If offered take the following classes to help create a solid base:
- intro to statistics and probability
- bayesian inference
- linear algebra and differential equation
- Calculus I and II for machine learning
Machine learning builds on what you learn in those classes above and gives you a set of tools and techniques tackle various problems. Most machine learning engineers use the same set of software packages to get started (e.g. Python and the following python libraries: sci-kit learn, numpy, pandas, etc). The best way to learn is by doing. I'd suggest taking Udacity's Intro to Machine Learning class or following the ML tutorials on Kaggle. The Udacity class is free and provides a great application based approach to get you up and running with machine learning. Once you have a taste of the common techniques (e.g. Regression, Decision Trees, K nearest neighbors, etc) you'll want to get more real world experience with more complex problems and data sets. Kaggle provides a great source of resources here. They data science competitions where any one can participate and the top competitors can even win prizes. The competitions will give you a fantastic introduction to diverse set of problems and you'll get to see what cutting edge ML techniques are being used (hint it's almost alway XGboost lol).
Finally, talk to your career office and look for internship opportunities. Good luck!
- Statistics and Probability
- Regression Analysis
- Time Series Analysis
Happy to see that you're interested to get into the field of Data Science/ML.
In order to be good at your Job of a DS you need to great with three things.
1) Mathematics - This includes Statistics + Calculus.
3) Any coding Language example could be Python.
A lot of people make this mistake of jumping right in on writing ML code without understanding the underlining algorithms. They only focus on calling on a few packages and running codes using them. This might give them quick results , it. wont benefit on a longer run when they start solving real world problems.
Second Key Aspect is , Practice on real data. Go on Kaggle.com to solve for some real problems.
Get access to online datasets and try to clean them. Data Cleaning is 80% of a usual day in a DS's life.
Intern with Startups and companies to work on Projects with them.
For everything written above, you have stuff available online for free.
With this knowledge , it would be pretty straightforward to get into a role of DS/ML engineer.

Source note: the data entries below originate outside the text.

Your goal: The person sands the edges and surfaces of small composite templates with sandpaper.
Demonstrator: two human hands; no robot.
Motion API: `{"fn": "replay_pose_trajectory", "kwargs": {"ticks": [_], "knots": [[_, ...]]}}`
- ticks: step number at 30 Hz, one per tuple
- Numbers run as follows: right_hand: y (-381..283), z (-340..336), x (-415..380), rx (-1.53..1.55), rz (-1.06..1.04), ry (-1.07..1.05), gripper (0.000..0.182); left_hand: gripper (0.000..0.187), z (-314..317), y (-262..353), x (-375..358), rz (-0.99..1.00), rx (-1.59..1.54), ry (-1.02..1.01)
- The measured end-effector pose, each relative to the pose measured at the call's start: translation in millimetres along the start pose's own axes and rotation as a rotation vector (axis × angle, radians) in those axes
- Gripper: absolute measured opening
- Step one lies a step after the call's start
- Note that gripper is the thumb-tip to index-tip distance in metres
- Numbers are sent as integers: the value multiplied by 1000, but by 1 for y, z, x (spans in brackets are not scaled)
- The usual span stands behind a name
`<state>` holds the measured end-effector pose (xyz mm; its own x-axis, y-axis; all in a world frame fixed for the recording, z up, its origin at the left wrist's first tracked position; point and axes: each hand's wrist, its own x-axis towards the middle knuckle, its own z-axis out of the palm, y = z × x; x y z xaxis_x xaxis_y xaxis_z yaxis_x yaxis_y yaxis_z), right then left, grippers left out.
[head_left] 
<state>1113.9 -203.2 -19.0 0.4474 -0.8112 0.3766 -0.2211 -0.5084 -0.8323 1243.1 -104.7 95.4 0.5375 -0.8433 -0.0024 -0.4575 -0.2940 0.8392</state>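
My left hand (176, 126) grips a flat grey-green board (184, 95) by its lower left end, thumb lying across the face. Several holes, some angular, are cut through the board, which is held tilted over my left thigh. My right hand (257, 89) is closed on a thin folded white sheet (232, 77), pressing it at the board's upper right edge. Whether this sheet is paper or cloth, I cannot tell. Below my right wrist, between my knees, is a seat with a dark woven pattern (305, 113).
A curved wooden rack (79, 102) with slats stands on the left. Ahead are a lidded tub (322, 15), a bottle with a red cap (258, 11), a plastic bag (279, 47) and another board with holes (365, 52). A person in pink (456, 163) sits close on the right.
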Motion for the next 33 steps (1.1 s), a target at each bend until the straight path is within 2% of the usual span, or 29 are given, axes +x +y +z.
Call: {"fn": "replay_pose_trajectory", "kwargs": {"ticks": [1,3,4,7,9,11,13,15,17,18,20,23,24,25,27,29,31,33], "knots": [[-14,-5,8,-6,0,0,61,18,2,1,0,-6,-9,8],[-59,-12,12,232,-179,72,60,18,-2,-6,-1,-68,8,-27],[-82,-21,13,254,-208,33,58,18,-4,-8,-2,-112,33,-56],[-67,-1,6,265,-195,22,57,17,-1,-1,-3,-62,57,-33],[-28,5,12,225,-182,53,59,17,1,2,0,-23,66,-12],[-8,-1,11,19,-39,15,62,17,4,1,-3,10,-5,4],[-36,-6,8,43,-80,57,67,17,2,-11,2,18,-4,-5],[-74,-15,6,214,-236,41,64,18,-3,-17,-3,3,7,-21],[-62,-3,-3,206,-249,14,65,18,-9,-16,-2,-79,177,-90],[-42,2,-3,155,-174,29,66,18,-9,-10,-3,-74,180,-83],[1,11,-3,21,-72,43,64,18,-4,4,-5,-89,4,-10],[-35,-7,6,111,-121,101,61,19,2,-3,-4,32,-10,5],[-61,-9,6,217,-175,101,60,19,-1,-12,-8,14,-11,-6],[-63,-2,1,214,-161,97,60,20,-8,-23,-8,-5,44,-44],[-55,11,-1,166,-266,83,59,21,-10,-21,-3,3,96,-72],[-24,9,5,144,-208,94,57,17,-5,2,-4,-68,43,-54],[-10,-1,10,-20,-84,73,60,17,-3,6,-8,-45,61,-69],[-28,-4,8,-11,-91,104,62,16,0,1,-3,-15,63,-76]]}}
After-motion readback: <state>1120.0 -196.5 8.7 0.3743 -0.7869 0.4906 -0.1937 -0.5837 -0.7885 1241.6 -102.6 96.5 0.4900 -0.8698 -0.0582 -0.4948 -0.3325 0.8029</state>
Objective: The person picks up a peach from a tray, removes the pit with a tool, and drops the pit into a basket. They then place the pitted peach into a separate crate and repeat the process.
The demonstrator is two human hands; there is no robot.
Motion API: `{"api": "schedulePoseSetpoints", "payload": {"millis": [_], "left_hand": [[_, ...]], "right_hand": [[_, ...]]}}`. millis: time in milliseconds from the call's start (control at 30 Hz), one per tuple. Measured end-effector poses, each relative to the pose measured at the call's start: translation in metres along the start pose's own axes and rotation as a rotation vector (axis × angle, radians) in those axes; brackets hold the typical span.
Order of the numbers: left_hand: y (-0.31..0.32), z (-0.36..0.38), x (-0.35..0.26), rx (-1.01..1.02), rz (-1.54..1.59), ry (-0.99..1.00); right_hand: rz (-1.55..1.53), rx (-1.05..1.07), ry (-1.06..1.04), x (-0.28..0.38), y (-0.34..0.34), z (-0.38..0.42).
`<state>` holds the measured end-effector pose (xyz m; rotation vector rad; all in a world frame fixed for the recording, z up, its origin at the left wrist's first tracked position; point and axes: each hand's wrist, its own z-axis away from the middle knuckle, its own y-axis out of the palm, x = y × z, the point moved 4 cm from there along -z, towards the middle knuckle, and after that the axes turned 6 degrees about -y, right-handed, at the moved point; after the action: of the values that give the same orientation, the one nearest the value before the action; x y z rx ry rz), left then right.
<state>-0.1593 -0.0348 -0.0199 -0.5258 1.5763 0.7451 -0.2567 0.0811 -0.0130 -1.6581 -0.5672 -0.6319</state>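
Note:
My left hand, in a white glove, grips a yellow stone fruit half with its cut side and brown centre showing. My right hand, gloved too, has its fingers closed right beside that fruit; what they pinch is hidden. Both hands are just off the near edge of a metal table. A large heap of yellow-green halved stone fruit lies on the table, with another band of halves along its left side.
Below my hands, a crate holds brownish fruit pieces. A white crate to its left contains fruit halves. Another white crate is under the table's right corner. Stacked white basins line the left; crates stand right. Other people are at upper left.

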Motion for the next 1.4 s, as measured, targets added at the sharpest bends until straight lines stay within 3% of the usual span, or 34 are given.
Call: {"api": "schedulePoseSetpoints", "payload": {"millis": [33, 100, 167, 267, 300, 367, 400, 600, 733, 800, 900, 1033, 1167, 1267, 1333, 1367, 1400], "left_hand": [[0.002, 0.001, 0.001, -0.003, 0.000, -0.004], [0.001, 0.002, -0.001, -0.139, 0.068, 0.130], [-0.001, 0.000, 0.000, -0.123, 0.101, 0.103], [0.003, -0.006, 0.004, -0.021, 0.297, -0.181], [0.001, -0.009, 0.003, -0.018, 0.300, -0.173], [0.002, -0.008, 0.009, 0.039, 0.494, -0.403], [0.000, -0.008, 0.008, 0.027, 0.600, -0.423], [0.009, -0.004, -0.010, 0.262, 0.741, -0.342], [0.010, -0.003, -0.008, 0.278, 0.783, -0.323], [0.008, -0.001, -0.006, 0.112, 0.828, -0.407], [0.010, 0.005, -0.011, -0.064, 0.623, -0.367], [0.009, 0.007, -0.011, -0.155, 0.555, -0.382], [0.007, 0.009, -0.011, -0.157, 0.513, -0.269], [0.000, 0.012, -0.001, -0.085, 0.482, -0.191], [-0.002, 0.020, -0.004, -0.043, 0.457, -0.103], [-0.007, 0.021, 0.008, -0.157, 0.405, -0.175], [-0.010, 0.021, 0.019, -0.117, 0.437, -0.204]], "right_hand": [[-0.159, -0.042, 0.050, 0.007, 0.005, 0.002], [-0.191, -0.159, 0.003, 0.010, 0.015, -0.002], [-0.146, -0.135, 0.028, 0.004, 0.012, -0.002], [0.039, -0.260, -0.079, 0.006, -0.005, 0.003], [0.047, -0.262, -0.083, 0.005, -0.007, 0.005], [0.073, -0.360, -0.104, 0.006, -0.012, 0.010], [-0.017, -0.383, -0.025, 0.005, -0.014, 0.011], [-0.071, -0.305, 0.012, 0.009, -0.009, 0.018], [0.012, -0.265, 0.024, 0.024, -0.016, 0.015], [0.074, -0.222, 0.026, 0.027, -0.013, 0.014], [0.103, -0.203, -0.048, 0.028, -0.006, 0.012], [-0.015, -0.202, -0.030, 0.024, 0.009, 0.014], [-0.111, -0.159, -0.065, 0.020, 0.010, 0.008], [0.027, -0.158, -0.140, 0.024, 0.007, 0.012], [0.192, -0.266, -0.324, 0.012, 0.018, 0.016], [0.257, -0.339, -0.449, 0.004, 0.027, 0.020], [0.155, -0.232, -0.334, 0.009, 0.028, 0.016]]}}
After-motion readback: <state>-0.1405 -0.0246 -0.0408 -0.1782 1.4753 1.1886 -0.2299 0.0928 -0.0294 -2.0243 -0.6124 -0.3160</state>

I am happy to see that you have in interest in Data Science! I personally think anyone with an interest to learn more about math/statistics and computer programming can carve a path for themselves to become an incredible data scientist - even if you don't have a degree specific to that field. In your case, studying computer science is a great first step.
In addition to the advice already given here, I would highly suggest more hands-on activities that you can do anywhere, anytime (as long as you are connected to the internet).
Here are my recommendations:
1) Sign up for this course on UDEMY course offered by Kirill Eremenko: Machine Learning A-Z: Hands on Python and R in Data Science
2) Data Science weekly newsletter: https://www.datascienceweekly.org/
This newsletter gives you a better understanding of how others in the field are using data science to solve business problems. Here you will also find career advice, job/internship opportunities, book recommendations, etc. It's really a great resource to scan weekly for additional insights from professionals in the field.
3) You can also check out Kirill Eremenko's own website where he offers free tutorials, advice, bootcamps, etc.
I personally also took advantage of these above resources to get a better understanding for the skills and tools I need to succeed in Data Science. Kirill Eremenko is a great teacher and makes his lectures very easy to follow, fun to listen to, and applicable to Data Science and real-life business problems. You can also use some of the skills you learn from his UDEMY tutorial to create a side-project and post it on GitHub for future employers to check out!
Best of luck and never give up! :)